• **WHAT TO PRODUCE**
With the material below, print exactly the lines between the line holding "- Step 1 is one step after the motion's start" and the line holding "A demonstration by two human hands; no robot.", inclusive. Add nothing else.

• **EXERCISE DATA**
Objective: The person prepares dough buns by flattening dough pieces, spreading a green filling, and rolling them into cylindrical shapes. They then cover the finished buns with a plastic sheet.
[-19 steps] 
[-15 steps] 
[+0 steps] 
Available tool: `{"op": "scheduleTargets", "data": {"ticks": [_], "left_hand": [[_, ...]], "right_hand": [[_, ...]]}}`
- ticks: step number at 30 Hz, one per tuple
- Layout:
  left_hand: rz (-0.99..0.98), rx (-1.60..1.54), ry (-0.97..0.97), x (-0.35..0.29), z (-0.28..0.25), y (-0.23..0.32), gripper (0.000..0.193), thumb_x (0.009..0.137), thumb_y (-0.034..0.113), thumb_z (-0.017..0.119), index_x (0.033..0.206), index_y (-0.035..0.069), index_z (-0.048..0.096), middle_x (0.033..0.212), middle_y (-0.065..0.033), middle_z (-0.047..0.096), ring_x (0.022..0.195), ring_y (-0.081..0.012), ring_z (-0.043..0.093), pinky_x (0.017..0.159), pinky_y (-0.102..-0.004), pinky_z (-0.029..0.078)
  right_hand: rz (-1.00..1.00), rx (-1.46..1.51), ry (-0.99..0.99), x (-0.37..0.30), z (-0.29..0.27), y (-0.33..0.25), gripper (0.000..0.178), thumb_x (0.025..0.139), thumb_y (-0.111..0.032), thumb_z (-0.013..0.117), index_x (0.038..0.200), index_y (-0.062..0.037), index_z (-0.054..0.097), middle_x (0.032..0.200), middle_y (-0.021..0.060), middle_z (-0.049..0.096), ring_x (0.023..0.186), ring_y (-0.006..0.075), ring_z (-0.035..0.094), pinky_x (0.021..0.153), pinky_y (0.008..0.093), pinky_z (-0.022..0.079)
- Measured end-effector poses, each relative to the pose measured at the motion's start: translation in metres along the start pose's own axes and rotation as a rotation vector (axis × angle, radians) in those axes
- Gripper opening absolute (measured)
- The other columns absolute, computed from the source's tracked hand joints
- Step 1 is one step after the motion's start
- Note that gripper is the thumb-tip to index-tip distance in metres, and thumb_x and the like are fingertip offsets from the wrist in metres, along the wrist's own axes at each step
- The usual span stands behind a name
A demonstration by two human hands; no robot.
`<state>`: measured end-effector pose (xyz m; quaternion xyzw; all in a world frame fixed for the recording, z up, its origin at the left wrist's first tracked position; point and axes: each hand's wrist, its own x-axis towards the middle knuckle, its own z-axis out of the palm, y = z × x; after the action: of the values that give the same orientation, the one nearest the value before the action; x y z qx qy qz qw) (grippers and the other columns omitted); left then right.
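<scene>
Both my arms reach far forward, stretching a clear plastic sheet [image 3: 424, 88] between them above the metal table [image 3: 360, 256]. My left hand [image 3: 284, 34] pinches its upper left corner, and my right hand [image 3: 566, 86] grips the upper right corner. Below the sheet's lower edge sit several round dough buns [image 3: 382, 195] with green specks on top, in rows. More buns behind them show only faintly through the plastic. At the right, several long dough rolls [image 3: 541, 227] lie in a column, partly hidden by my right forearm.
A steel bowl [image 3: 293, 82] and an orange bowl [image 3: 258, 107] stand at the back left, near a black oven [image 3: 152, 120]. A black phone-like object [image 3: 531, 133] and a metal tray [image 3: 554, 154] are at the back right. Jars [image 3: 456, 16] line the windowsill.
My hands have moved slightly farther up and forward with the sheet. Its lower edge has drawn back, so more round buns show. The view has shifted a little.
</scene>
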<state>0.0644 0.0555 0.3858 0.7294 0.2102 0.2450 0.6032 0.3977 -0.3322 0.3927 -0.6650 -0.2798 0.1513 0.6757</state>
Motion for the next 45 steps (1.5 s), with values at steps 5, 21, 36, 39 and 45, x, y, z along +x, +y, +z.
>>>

• **RESPONSE TO THIS TASK**
- Step 1 is one step after the motion's start
- Note that gripper is the thumb-tip to index-tip distance in metres, and thumb_x and the like are fingertip offsets from the wrist in metres, along the wrist's own axes at each step
- The usual span stands behind a name
A demonstration by two human hands; no robot.

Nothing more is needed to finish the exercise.